2 De plus il faudrait tout de même faire la part de l’humour présent dans le passage. Ainsi des récits mythologiques, qu’il ne convient peut-être pas de prendre complètement au sérieux. Lorsqu’elle envisage la mythologie dans la tragédie latine, Florence Dupont, professeur de littérature latine à l’université et spécialiste du théâtre romain, note que pour les Romains ma mythologie grecque est un monde à part, qui offrent un catalogue d’histoires « invraisemblables et monstrueuses« . Sans doute est-ce le cas ici, sans doute Ovide s’amuse-t-il de cette énumération.

Le cas de Myrrha, à cet égard, est intéressant. Dans les Métamorphoses, le poète raconte longuement les souffrances de Myrrha et les hésitations qui sont les siennes, avant de s’unir à son père. Ici, deux vers seulement évoquent son sort. Mais Ovide souligne avec humour le paradoxe: les larmes de Myrrha, ce témoignage d’une passion interdite, sont utilisées comme parfums, comme moyen de séduction (L’emploi de la première personne du pluriel « Unguimur » en tête du vers appuie ce renversement).

Que dire de Pasiphae, dont la jalousie prête tout de même à sourire?

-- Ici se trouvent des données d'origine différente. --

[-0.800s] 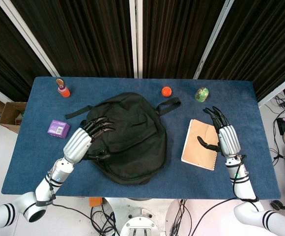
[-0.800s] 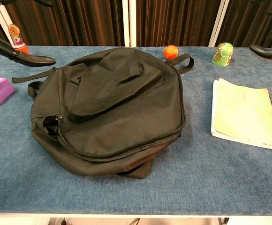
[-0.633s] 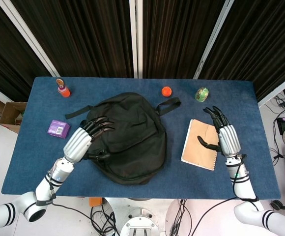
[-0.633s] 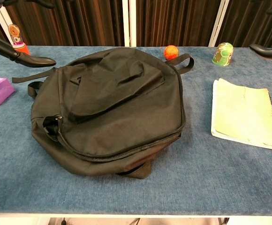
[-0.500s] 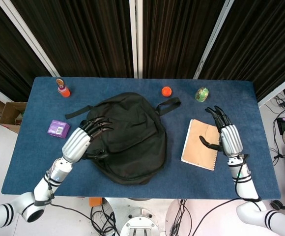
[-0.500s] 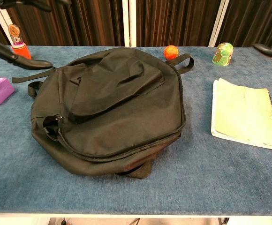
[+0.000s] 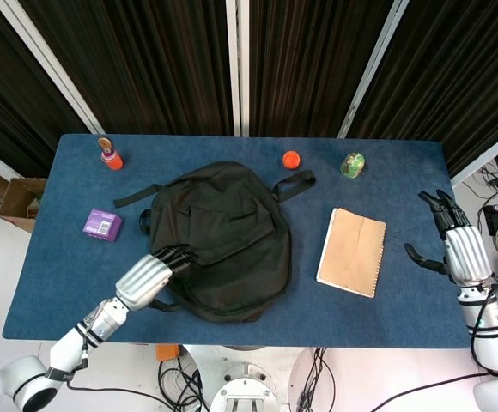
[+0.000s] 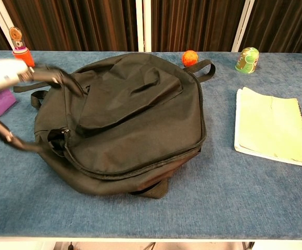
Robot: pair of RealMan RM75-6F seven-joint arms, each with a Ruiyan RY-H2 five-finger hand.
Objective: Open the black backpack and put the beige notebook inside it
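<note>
The black backpack (image 7: pixel 223 236) (image 8: pixel 130 117) lies flat in the middle of the blue table, its zipper closed as far as I can see. The beige spiral notebook (image 7: pixel 352 251) (image 8: pixel 271 127) lies to its right, apart from both hands. My left hand (image 7: pixel 154 275) (image 8: pixel 15 78) hovers at the backpack's near left edge, fingers spread and holding nothing; it looks blurred in the chest view. My right hand (image 7: pixel 455 245) is at the table's right edge, well right of the notebook, fingers apart and empty. The chest view does not show it.
A purple box (image 7: pixel 101 225) sits left of the backpack. An orange bottle (image 7: pixel 109 154) stands at the far left. A small orange ball (image 7: pixel 291 159) and a green cup (image 7: pixel 351 164) are along the far edge. A strap (image 7: pixel 136 196) trails left from the bag.
My left hand has dropped toward the near left edge of the backpack. My right hand has pulled away from the notebook to the table's right edge.
</note>
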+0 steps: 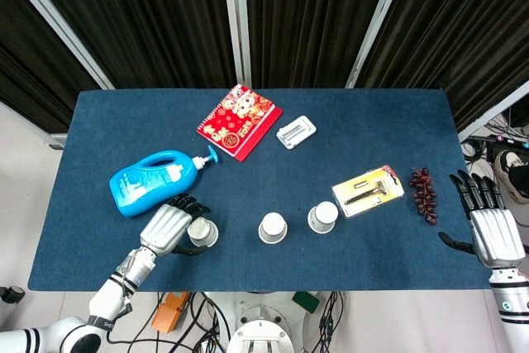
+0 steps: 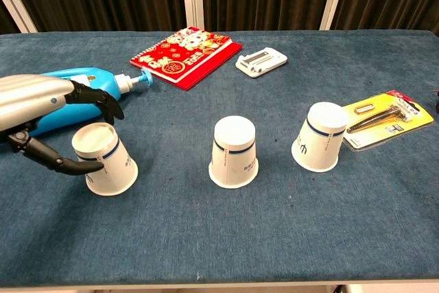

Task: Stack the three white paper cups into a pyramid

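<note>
Chest view shows your left hand [image 2: 48, 111] spread around the nearest cup [image 2: 104, 158] but not yet gripping, your right hand [image 1: 488, 225] open and idle by the table edge, and all three cups standing apart, nothing stacked.

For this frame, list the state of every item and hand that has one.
Left cup: upside down, left hand around it.
Middle cup: upside down, free.
Right cup: upside down, tilted.
Blue bottle: lying on its side.
Left hand: fingers spread around left cup.
Right hand: open, empty.
</note>
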`<action>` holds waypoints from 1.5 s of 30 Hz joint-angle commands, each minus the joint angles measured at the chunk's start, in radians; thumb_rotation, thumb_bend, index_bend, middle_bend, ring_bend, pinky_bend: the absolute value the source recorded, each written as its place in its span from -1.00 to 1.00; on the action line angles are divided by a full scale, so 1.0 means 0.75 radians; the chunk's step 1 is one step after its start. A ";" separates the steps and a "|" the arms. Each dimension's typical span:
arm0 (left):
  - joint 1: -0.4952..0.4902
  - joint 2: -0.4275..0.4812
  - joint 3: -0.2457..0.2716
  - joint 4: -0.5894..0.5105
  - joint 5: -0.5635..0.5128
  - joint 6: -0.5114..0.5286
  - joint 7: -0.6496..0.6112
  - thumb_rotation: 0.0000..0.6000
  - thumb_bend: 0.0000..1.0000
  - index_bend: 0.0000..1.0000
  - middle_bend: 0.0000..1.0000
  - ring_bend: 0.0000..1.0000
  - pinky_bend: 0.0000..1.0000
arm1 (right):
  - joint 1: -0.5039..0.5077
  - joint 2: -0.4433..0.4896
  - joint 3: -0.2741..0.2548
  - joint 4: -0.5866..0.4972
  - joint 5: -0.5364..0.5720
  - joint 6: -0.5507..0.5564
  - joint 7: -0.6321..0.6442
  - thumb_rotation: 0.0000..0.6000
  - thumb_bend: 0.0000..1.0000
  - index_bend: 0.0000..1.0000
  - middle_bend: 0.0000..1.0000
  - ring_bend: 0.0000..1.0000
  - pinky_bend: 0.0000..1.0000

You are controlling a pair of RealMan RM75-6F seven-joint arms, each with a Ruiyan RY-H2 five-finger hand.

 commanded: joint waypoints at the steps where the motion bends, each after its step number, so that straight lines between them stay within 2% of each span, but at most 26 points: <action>1: -0.008 -0.022 0.001 0.032 -0.016 0.007 0.021 0.37 -0.54 -0.39 -0.33 -0.55 -0.68 | 0.000 -0.001 -0.002 0.000 -0.002 0.002 0.000 1.00 -0.69 -1.00 -0.82 -1.00 -0.84; 4: -0.010 -0.042 0.001 0.063 -0.021 0.028 0.040 0.37 -0.52 -0.32 -0.26 -0.50 -0.67 | -0.001 -0.002 -0.004 -0.002 -0.005 0.003 -0.002 1.00 -0.69 -1.00 -0.82 -1.00 -0.84; 8: -0.012 -0.061 0.004 0.087 -0.008 0.053 0.032 0.37 -0.51 -0.16 -0.06 -0.32 -0.62 | -0.001 -0.004 -0.007 -0.004 -0.008 0.003 -0.004 1.00 -0.68 -1.00 -0.82 -1.00 -0.84; 12: -0.026 -0.078 -0.003 0.100 0.011 0.066 0.009 0.38 -0.49 -0.11 0.00 -0.27 -0.58 | -0.005 -0.004 -0.008 -0.005 -0.010 0.011 -0.005 1.00 -0.69 -1.00 -0.82 -1.00 -0.84; 20: -0.098 -0.139 -0.051 0.084 0.024 0.050 0.048 0.37 -0.49 -0.11 0.00 -0.27 -0.58 | -0.008 0.004 -0.008 -0.014 -0.010 0.018 -0.009 1.00 -0.69 -1.00 -0.82 -1.00 -0.84; 30: -0.214 -0.282 -0.103 0.142 -0.065 -0.029 0.197 0.37 -0.50 -0.11 0.00 -0.28 -0.58 | -0.011 0.001 -0.011 -0.002 0.006 0.009 0.006 1.00 -0.69 -1.00 -0.82 -1.00 -0.84; 36: -0.238 -0.330 -0.104 0.178 -0.107 -0.014 0.281 0.36 -0.52 -0.12 -0.01 -0.31 -0.58 | -0.008 -0.005 -0.013 0.011 0.008 -0.002 0.017 1.00 -0.69 -1.00 -0.82 -1.00 -0.84; 45: -0.256 -0.333 -0.075 0.167 -0.150 -0.023 0.307 0.23 -0.61 -0.31 -0.16 -0.44 -0.59 | 0.042 -0.015 -0.016 -0.007 -0.011 -0.074 0.013 1.00 -0.69 -1.00 -0.82 -1.00 -0.82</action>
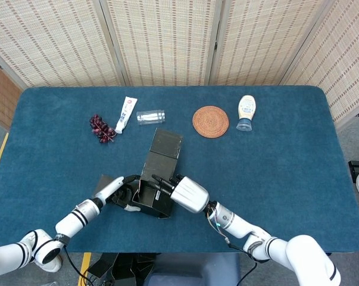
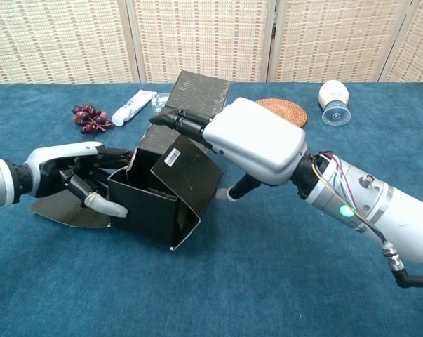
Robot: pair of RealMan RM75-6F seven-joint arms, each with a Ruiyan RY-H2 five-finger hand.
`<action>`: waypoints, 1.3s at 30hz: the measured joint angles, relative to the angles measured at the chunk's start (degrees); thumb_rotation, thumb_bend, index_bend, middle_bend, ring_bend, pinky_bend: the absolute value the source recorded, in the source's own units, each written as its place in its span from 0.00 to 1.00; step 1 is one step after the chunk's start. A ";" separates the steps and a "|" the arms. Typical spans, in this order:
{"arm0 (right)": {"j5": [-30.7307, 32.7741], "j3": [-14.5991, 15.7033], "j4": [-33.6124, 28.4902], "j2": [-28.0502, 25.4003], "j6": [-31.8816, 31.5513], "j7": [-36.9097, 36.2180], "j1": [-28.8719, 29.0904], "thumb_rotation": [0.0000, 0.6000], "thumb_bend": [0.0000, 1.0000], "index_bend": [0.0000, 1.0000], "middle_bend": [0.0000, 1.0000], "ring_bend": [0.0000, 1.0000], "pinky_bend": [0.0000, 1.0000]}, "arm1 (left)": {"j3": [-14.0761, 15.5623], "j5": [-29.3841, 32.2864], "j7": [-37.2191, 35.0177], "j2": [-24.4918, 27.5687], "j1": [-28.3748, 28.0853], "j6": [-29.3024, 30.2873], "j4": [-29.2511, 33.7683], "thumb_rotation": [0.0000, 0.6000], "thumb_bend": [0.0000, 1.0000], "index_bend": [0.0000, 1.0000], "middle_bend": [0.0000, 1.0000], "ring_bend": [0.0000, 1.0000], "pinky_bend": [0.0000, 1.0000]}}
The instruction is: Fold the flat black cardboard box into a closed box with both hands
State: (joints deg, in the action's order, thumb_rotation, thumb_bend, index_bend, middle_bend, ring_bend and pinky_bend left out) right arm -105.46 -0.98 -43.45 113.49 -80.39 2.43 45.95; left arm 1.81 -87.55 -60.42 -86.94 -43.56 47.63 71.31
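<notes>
The black cardboard box stands half-formed near the table's front, its opening facing up and toward me. Its long lid panel slopes up and away behind it. My left hand grips the box's left wall, thumb on the front face, other fingers behind it. My right hand lies over the right side flap, which carries a white label. Its fingers press that flap from above and its thumb touches the flap's outer edge. A loose flap lies flat on the cloth under my left hand.
Along the back of the blue table lie purple grapes, a white tube, a clear container on its side, a woven coaster and an upended white bottle.
</notes>
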 measured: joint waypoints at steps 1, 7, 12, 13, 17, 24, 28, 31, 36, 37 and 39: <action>-0.15 0.32 1.12 0.47 -0.03 -0.53 0.09 1.00 0.01 0.06 0.13 0.55 0.67 | 0.12 -0.17 0.14 -0.28 0.01 -0.01 -0.49 1.00 0.10 0.22 0.24 0.60 0.79; -0.89 1.61 6.50 2.97 -0.20 -3.04 0.95 1.00 0.06 0.06 0.12 0.55 0.67 | 0.79 -0.99 0.52 -1.66 -0.22 -0.58 -3.10 1.00 0.10 0.20 0.21 0.60 0.79; -0.98 2.09 10.35 4.88 -0.09 -4.94 1.92 1.00 0.06 0.06 0.12 0.55 0.67 | 1.02 -0.99 0.95 -2.43 -0.27 -0.97 -4.61 1.00 0.10 0.18 0.21 0.59 0.79; -0.95 2.18 11.23 5.27 -0.04 -5.35 2.15 1.00 0.06 0.06 0.12 0.55 0.67 | 1.00 -0.88 0.92 -2.54 -0.25 -1.03 -4.83 1.00 0.10 0.18 0.21 0.59 0.79; -0.67 2.34 13.66 6.25 0.11 -6.97 2.95 1.00 0.06 0.06 0.12 0.55 0.67 | 1.04 -0.75 0.61 -2.73 -0.28 -1.41 -5.66 1.00 0.10 0.18 0.21 0.59 0.79; -0.72 2.88 17.26 7.29 -0.24 -9.02 4.58 1.00 0.09 0.06 0.12 0.57 0.67 | 1.24 -1.03 -0.15 -3.05 -0.48 -1.84 -6.71 1.00 0.10 0.21 0.21 0.59 0.79; -0.63 3.29 19.31 7.91 -0.37 -10.46 5.60 1.00 0.09 0.06 0.12 0.58 0.67 | 1.11 -0.91 -1.00 -3.33 -0.54 -1.85 -7.40 1.00 0.10 0.21 0.21 0.59 0.79; -0.26 3.23 20.04 8.25 -0.73 -10.85 6.00 1.00 0.09 0.06 0.12 0.58 0.67 | 1.45 -1.48 -1.13 -3.32 -0.78 -2.00 -7.69 1.00 0.10 0.21 0.21 0.59 0.79; 0.15 3.25 20.95 8.52 -1.16 -11.74 7.00 1.00 0.09 0.06 0.12 0.58 0.67 | 1.94 -2.12 -1.31 -3.28 -1.26 -2.32 -7.78 1.00 0.10 0.21 0.21 0.59 0.79; 0.16 3.42 21.18 8.52 -1.05 -11.93 7.32 1.00 0.09 0.06 0.12 0.58 0.67 | 1.94 -2.12 -1.33 -3.30 -1.30 -2.33 -7.83 1.00 0.10 0.21 0.21 0.59 0.79; 0.21 3.55 21.39 8.52 -0.97 -12.12 7.72 1.00 0.09 0.06 0.12 0.58 0.67 | 1.98 -2.14 -1.33 -3.27 -1.40 -2.42 -7.86 1.00 0.10 0.21 0.21 0.59 0.79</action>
State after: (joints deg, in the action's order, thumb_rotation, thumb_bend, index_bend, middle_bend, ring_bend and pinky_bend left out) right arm -105.25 2.57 -22.05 122.01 -81.37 -9.69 53.67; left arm 3.80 -89.69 -61.75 -90.21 -44.96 45.21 63.44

De fait, Ovide précise aussitôt: « Nota cano », (remarquer le jeu sur les sonorités), et n’hésite pas à faire mention de la réputation de mensonge attribuée à la Crète (En fait, il s’agit du « paradoxe du menteur » que l’on attribue au philosophe crétois Epiménide). On a également le sentiment qu’Ovide s’amuse quelque peu dans cette évocation de Pasiphae, allant couper de l’herbe tendre et de jeunes branches pour complaire au taureau…(N’applique-t-elle pas les conseils du poète lui-même, lorsqu’il suggère (livre II, vers 265) de faire « des cadeaux rustiques« , à partir des fruits de saison?). Enfin la formule « Minos a bove victus erat » résonne comme une parodie épique, l’allitération en v accentuant l’opposition entre « bove » et le verbe « vinco« .

Jackson Pollock, Pasiphae, 1943, New York, Metropolitan Museum of Art

Conclusion

Ainsi, au delà de l’aspect immoral et misogyne que peut prendre le texte, il faut sans doute faire la part du jeu et de l’humour.Les allusions mythologiques relèvent d’une poésie savante, qui s’amuse aux références peu connues, sans toujours croire à un  lien entre ces histoires invraisemblables et une vérité humaine qui y serait dissimulée. Reste qu’Ovide affirme ici la réalité du désir, fondement de l’amour et des jeux de séduction qu’il entraîne.